Звезды победили. Нет, он не хочет приобрести разгадку преступлением. Но преступить то, что должно преступить, но посягнуть, но отдаться дерзновению, но опрокинуть все обычное, но увидеть мир новыми глазами, о, конечно, он это сумеет сделать. Час придет.
7
Если роман Достоевского о преступлении поразил, но не удовлетворил юношеский ум, усмотревший в «Преступлении и наказании» неправильную постановку вопроса, двойственный характер художественной задачи, трагедия Шекспира «Макбет» явила зловещую чару преступления во всей ее демонической цельности. Не «Гамлет» с его двойственностью, а именно «Макбет» пленил юношу и показал ему трагический лик преступления в его внутреннем таинстве, в его блесках Преисподней, в связной цельности задуманного, совершенного, неизбежно влекущего злое к умножению зла, роковым образом приводящего из дьявольских глубин — к посягнувшему — кару, но кару, встреченную гордым гордо. Роман Достоевского только разбрызгивал капли яда в юной душе и едва не вверг ее в безумие. Трагедия Шекспира, показав страшное, но в жуткости влекущее чудовище, во всем его лике полностью, этой своей художественной цельностью исцелила душевную рану, загладила душевный рубец и коренным образом утвердила в юном сознании полный разбег двух дорог, извечно присужденных человеку и определяемых простыми словами: Свет и Тьма.

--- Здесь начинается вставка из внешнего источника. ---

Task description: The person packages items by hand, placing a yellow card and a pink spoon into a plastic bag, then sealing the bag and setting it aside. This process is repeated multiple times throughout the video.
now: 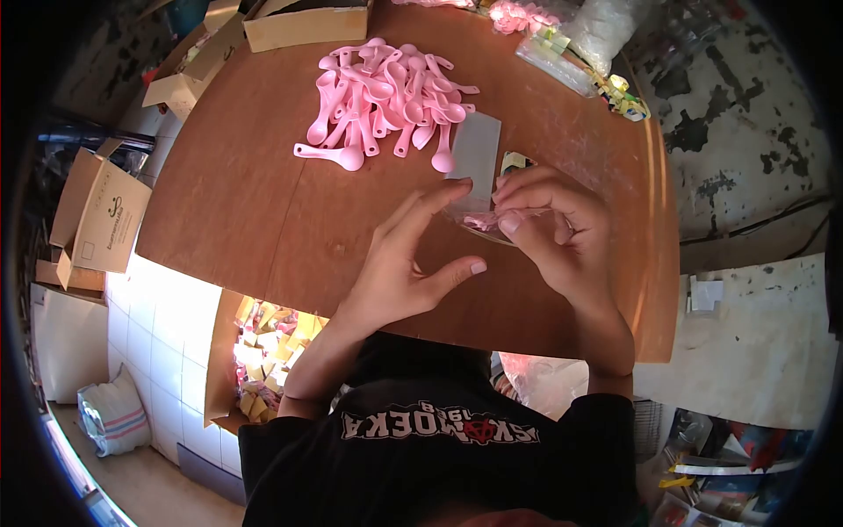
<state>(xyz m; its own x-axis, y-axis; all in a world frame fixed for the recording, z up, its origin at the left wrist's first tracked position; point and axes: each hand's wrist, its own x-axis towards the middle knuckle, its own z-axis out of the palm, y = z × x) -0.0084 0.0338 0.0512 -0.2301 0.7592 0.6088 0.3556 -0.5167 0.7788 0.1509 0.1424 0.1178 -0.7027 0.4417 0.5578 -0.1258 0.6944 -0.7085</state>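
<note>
My right hand (pixel 562 228) pinches a small clear plastic bag (pixel 505 230) between thumb and fingers; something pink shows inside it. To its left, my left hand (pixel 399 250) is open, thumb and index finger spread wide, fingertips close to the bag. Just beyond both hands lies a flat stack of clear plastic bags (pixel 477 145) on the brown table (pixel 237 193). A small printed card (pixel 516 162) peeks out behind my right fingers. Farther back is a heap of pink plastic spoons (pixel 386 92), with one spoon (pixel 329 156) at its near left edge.
Pink pieces (pixel 522 16), a bulging clear bag (pixel 606 35) and small yellow packets (pixel 623 98) lie along the far right. An open cardboard box (pixel 307 26) stands at the back. Below the table's left edge sits a box of packed items (pixel 224 360).
</note>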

Но книгой, оказавшей решающее влияние на Горика, ставшей надолго его заветным талисманом, был «Фауст» Гёте. Когда он читал первые сцены этой философской сказки, ему показалось, что вот только теперь он стал жить, он раньше всегда чего-то ждал, он раньше всегда, читая с жадной беспорядочностью, искал какого-то решающего слова — наконец оно пришло. Захваченный поэтическим впечатлением, он воспринимал читаемое не как сказку, а как летопись. В комнате горел камин. Пламя было яркое. Гребни и острия огня казались ему живыми. Приобрести власть надо всем? Приобрести сразу, одним росчерком пера, власть превращенья, власть перевоплощения? Но чего же можно желать еще больше? Он оторвался на минутку от чаровнической книги, подошел к огню, и, смотря на пляску пламеней, томился неудержимым желанием немедленно написать договор с Дьяволом. Он засучил рукав и стал раздумывать, в каком месте лучше разрезать руку, чтобы написать роковые слова своею кровью.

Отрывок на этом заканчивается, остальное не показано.